§ **Brief**:
Because the material must match the original, reproduce every line of it exactly.

§ **Data supplied**:
==================================================

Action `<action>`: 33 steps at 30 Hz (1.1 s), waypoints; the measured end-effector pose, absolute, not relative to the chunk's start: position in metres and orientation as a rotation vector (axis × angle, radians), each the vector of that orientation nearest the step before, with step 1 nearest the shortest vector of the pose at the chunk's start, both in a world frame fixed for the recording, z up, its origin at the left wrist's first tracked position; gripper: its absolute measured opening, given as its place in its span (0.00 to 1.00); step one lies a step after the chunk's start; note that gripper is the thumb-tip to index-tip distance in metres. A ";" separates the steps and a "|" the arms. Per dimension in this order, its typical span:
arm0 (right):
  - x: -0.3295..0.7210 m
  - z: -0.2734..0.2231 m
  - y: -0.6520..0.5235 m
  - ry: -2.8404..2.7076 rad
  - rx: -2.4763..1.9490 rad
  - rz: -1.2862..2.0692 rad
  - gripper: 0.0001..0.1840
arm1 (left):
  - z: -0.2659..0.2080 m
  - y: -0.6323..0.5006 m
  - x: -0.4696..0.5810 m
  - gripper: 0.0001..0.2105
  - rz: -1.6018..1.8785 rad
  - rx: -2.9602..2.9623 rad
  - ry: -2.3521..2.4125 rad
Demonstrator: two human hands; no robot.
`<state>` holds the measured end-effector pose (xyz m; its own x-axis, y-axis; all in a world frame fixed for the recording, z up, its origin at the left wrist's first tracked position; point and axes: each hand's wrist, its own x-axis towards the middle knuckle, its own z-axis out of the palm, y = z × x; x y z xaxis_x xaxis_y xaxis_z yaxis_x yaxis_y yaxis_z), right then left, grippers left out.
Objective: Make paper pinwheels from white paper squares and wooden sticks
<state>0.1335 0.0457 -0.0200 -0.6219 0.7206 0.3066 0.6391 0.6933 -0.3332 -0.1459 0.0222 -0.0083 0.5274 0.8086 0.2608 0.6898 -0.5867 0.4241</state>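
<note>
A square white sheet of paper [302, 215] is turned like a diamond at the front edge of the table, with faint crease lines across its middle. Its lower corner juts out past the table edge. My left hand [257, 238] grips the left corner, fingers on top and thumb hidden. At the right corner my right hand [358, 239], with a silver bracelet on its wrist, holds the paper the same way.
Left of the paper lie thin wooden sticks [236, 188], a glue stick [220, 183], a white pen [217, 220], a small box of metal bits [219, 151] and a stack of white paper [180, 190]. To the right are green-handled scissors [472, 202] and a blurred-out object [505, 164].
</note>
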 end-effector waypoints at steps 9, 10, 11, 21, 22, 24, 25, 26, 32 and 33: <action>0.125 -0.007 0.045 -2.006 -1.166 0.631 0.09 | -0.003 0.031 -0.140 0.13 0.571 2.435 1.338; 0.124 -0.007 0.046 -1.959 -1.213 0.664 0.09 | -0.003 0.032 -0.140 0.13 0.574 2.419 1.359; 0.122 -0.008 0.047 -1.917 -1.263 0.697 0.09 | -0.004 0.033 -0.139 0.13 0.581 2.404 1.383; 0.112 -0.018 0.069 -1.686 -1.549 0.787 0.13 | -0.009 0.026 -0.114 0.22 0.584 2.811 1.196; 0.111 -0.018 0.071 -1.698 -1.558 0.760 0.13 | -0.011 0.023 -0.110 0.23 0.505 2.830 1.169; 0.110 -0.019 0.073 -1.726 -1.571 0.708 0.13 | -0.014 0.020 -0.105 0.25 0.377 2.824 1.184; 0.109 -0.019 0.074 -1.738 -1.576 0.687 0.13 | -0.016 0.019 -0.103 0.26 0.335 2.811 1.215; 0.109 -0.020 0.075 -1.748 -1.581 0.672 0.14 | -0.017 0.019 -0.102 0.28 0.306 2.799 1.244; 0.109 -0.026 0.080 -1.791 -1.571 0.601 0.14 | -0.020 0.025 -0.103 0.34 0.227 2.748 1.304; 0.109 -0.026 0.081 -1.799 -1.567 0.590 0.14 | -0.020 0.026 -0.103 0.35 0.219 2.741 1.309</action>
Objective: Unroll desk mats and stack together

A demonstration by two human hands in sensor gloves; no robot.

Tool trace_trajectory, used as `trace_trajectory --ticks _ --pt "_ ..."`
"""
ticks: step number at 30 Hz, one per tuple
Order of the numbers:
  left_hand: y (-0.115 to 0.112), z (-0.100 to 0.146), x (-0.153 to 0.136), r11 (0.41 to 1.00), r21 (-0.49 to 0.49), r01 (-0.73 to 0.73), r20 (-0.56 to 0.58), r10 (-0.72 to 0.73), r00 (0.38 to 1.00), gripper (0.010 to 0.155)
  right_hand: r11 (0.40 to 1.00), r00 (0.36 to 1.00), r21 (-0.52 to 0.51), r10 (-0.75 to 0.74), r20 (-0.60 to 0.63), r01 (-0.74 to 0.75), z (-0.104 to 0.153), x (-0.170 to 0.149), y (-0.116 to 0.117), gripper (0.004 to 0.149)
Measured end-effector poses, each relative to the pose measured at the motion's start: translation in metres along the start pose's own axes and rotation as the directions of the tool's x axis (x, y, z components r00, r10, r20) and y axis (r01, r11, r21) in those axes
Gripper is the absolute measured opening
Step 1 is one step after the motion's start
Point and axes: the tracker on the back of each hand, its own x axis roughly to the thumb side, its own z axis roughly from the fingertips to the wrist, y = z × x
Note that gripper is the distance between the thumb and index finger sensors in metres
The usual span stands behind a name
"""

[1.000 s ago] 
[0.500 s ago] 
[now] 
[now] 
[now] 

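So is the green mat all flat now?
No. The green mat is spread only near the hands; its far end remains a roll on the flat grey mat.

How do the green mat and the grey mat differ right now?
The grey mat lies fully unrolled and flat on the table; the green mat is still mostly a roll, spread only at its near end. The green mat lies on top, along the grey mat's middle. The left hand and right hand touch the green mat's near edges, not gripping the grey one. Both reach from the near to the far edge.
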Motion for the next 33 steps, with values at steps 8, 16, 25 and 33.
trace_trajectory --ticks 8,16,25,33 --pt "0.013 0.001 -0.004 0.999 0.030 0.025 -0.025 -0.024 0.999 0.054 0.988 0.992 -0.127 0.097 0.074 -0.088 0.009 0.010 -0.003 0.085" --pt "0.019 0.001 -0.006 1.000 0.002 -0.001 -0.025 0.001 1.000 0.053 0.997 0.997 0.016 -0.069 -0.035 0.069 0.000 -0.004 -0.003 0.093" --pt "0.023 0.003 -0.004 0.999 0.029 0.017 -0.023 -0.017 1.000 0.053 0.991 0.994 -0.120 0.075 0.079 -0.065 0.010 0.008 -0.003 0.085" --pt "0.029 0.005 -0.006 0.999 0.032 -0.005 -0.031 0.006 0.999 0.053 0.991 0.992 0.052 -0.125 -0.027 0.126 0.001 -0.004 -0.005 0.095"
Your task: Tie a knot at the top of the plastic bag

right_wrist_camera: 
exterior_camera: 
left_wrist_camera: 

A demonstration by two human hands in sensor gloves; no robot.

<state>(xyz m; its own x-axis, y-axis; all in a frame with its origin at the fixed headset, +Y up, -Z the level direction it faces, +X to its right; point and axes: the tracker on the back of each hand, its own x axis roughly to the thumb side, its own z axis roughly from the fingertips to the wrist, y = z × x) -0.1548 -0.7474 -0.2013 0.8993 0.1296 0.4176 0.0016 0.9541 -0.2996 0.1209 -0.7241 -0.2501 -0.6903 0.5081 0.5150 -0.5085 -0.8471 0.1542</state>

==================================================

§ **Solved problem**:
Action `<action>`: 33 steps at 30 Hz (1.1 s), waypoints; the measured end-effector pose, absolute, not relative to the chunk's start: position in metres and orientation as a rotation vector (axis × angle, radians), each the vector of that orientation nearest the step before, with step 1 nearest the shortest vector of the pose at the chunk's start, both in a world frame fixed for the recording, z up, its origin at the left wrist's first tracked position; gripper: its absolute measured opening, given as its place in its span (0.00 to 1.00); step one lies a step after the chunk's start; note that gripper is the thumb-tip to index-tip distance in metres. A ";" separates the steps and a "|" the arms. Per dimension in this order, its typical span:
arm0 (right):
  - x: -0.3295..0.7210 m
  - z: -0.2734..0.2231 m
  - y: -0.6520..0.5235 m
  - ry: -2.8404..2.7076 rad
  - rx: -2.4763..1.9490 rad
  - rz: -1.2862..2.0692 rad
  - gripper: 0.0001..0.1840
arm1 (left):
  - z: -0.2659..0.2080 m
  - y: -0.6323..0.5006 m
  - x: -0.4696..0.5810 m
  - gripper: 0.0001..0.2105
  - rz: -1.6018..1.8785 rad
  - rx: -2.9602..2.9623 rad
  - ry: -2.3521..2.4125 rad
Demonstrator: two human hands; no robot.
`<state>` holds the measured end-effector pose (xyz m; its own x-axis, y-axis; all in a world frame fixed for the recording, z up, its origin at the left wrist's first tracked position; point and axes: each hand's wrist, its own x-axis towards the middle knuckle, its own z-axis out of the palm, y = z × x; x y z xaxis_x xaxis_y xaxis_z yaxis_x yaxis_y yaxis_z), right then left, grippers left out.
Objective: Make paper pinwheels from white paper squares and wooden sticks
<state>0.1335 0.0457 -0.0200 -0.6219 0.7206 0.3066 0.6391 0.6933 -0.3332 -0.1459 0.0222 -0.0083 0.5274 0.8086 0.2608 0.6898 -0.5867 0.4241</state>
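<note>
A square white sheet of paper [302, 215] is turned like a diamond at the front edge of the table, with faint crease lines across its middle. Its lower corner juts out past the table edge. My left hand [257, 238] grips the left corner, fingers on top and thumb hidden. At the right corner my right hand [358, 239], with a silver bracelet on its wrist, holds the paper the same way.
Left of the paper lie thin wooden sticks [236, 188], a glue stick [220, 183], a white pen [217, 220], a small box of metal bits [219, 151] and a stack of white paper [180, 190]. To the right are green-handled scissors [472, 202] and a blurred-out object [505, 164].
</note>
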 end-effector waypoints at steps 9, 10, 11, 21, 22, 24, 25, 26, 32 and 33: <action>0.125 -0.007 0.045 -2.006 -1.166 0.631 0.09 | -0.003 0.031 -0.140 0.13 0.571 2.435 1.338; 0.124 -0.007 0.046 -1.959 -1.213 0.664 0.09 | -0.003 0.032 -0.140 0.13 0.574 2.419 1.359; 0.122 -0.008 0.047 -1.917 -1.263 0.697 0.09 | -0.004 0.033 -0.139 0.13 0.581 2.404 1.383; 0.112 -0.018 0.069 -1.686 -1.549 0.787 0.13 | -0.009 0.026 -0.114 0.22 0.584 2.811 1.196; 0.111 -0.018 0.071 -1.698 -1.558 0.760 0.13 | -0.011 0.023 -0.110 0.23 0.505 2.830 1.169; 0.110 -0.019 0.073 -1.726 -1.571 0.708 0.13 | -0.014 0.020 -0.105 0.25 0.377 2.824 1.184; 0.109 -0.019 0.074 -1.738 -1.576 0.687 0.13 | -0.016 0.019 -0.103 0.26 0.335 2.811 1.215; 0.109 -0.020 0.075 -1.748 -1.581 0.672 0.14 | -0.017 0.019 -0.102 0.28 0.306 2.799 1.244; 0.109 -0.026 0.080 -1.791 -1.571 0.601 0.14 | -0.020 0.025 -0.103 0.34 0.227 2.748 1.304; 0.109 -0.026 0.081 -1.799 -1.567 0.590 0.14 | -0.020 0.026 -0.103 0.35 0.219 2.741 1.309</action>
Objective: Unroll desk mats and stack together

A demonstration by two human hands in sensor gloves; no robot.

Tool trace_trajectory, used as `trace_trajectory --ticks _ --pt "_ ..."`
"""
ticks: step number at 30 Hz, one per tuple
Order of the numbers:
  left_hand: y (-0.115 to 0.112), z (-0.100 to 0.146), x (-0.153 to 0.136), r11 (0.41 to 1.00), r21 (-0.49 to 0.49), r01 (-0.73 to 0.73), r20 (-0.56 to 0.58), r10 (-0.72 to 0.73), r00 (0.38 to 1.00), gripper (0.010 to 0.155)
  right_hand: r11 (0.40 to 1.00), r00 (0.36 to 1.00), r21 (-0.52 to 0.51), r10 (-0.75 to 0.74), r20 (-0.60 to 0.63), r01 (-0.74 to 0.75), z (-0.104 to 0.153), x (-0.170 to 0.149), y (-0.116 to 0.117), gripper (0.004 to 0.149)
Measured end-effector poses, each relative to the pose measured at the motion's start: translation in metres along the start pose's own axes and rotation as the directions of the tool's x axis (x, y, z components r00, r10, r20) and y axis (r01, r11, r21) in those axes
Gripper is the absolute measured opening
Step 1 is one step after the motion's start
Point and axes: the tracker on the back of each hand, its own x axis roughly to the thumb side, its own z axis roughly from the fingertips to the wrist, y = z × x
Note that gripper is the distance between the thumb and index finger sensors in metres
The usual span stands behind a name
"""

[1.000 s ago] 
[0.500 s ago] 
[now] 
[now] 
[now] 

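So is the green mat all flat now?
No. The green mat is spread only near the hands; its far end remains a roll on the flat grey mat.

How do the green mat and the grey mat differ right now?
The grey mat lies fully unrolled and flat on the table; the green mat is still mostly a roll, spread only at its near end. The green mat lies on top, along the grey mat's middle. The left hand and right hand touch the green mat's near edges, not gripping the grey one. Both reach from the near to the far edge.
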Motion for the next 33 steps, with values at steps 8, 16, 25 and 33.
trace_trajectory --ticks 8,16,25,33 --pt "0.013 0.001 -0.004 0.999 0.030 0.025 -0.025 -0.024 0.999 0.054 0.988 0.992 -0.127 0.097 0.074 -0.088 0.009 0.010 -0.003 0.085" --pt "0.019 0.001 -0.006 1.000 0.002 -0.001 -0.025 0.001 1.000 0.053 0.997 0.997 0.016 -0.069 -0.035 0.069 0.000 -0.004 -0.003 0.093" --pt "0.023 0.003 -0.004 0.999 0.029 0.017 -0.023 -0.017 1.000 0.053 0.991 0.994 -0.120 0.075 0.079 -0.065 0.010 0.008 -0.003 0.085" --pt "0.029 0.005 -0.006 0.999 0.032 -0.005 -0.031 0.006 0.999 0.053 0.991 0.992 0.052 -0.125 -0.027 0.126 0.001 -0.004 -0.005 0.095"
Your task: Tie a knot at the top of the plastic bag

right_wrist_camera: 
exterior_camera: 
left_wrist_camera: 

A demonstration by two human hands in sensor gloves; no robot.

<state>(xyz m; its own x-axis, y-axis; all in a frame with its origin at the fixed headset, +Y up, -Z the level direction it faces, +X to its right; point and axes: the tracker on the back of each hand, its own x axis roughly to the thumb side, its own z axis roughly from the fingertips to the wrist, y = z × x) -0.1548 -0.7474 -0.2013 0.8993 0.1296 0.4176 0.0016 0.9541 -0.2996 0.1209 -0.7241 -0.2501 -0.6903 0.5081 0.5150 -0.5085 -0.8471 0.1542</state>

The exercise is done; no more work remains.